権力の予期理論: 了解を媒介にした作動形式
権力の予期理論: 了解を媒介にした作動形式 / 感想・レビュー
またの名
専門家でもないのにこのテーマを議論している恐れその他諸々知らずの大胆な経緯を、後書きで公開。権力を予想する理論ではなく、行使する側と行使されることを予期する側の戦略判断から権力現象を定義し分類。自由だからこそ前提としてのそれから逃れる自由がない資本主義の権力、昇進や褒美をチラつかせて従わせる権力、誰か特定の人称を持たない法権力、流行や伝統のように皆が従ってるから従う権力、上司の責任が問われかねない危機に明確な指示がなくても意向を汲んで忖度させる権力…etc。だが何より文体がとにかく強気な自信オーラを放つ。
2024/10/06
うえ
「日本の法文化をみると、法テクストに言及されている全てのことについて国家権力を呼び出すわけにはいかない事情がある。この法文化に逆らって呼び出す場合の危険は、隣人訴訟の嫌がらせの例が示している。
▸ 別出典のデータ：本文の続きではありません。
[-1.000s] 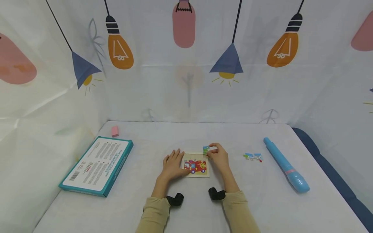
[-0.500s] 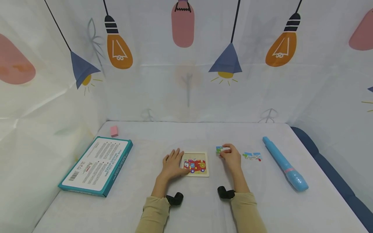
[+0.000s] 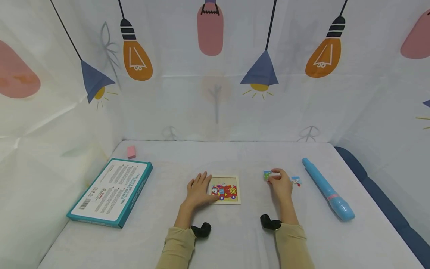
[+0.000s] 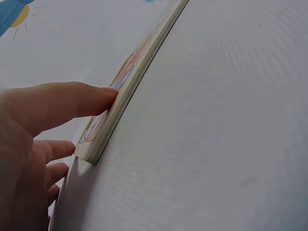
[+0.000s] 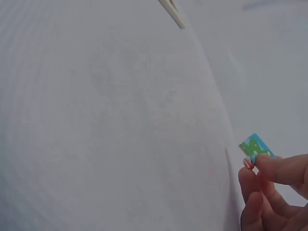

こうした局面では「法は頼りにならない」という現実がみられ、まさしく日本における近代法文化の未成熟が示されるが、同時に示されるのは、法が法として機能するためには、市民が誰でも所有している「国家権力の呼び出し可能性による権力」が社会的権力化され、他の任意の社会成員の志向によって補強されていなければならない、ということ」
2024/06/06
ぷほは
言わずと知れた社会学者の初の単著だったわけだが、内容はともかく、書き方が延々と概念の類型化を進めるようなかたちで、パーソンズのように長くないし切れ味もいいのでまだ読めるが、だからといっていま読んで面白いかと言われると難しい。数理社会学の専門書ほど込み入った数式が出てくるわけでもないのだが、その代わりマーケティング的というか、図式的な議論がかなりの部分を占めている。やはりそもそも、この人は手堅い学術書を書くことにそれほど関心がなかったのだろう。全くもって、頭が良すぎる人にも困ったところはあるものだ。
2016/12/06
トックン
どうして人は自由になれないのか?鍵概念は「予期」(≒民法の「予料」)で期待(~であるべき)と区別される。「権力」の行使者と受容者各々に「予期」が働くことによって、権力は複雑化する。複雑化に伴い、権力は人称的→奪人称的→汎人称的へと性格を変えていく。これはウェーバーのいう社会の発生とも言える。つまり、正統性の調達がカリスマ→伝統→官僚制と変化したのと相似形だ。一対一関係の権力が実は背後に予期として他=多を含むことにより権力分析は煩雑化し未規定性に開かれる。権力の失効=自由という短絡化を熟考へと誘う。
2016/07/09
青大豆
人間が1対1で向かいあった時にすでに生じている権力関係を出発点に、それを少しずつ発展させ、そこにかかわる要素を選り分けて類型化し、またそれを組み合わせたり発展させたりする作業を重ねて、私たちが実際に生きている社会や集団がどのような権力関係の作り方をしているのかを考察しています。とても面白かったですね。いい本なんじゃないでしょうか。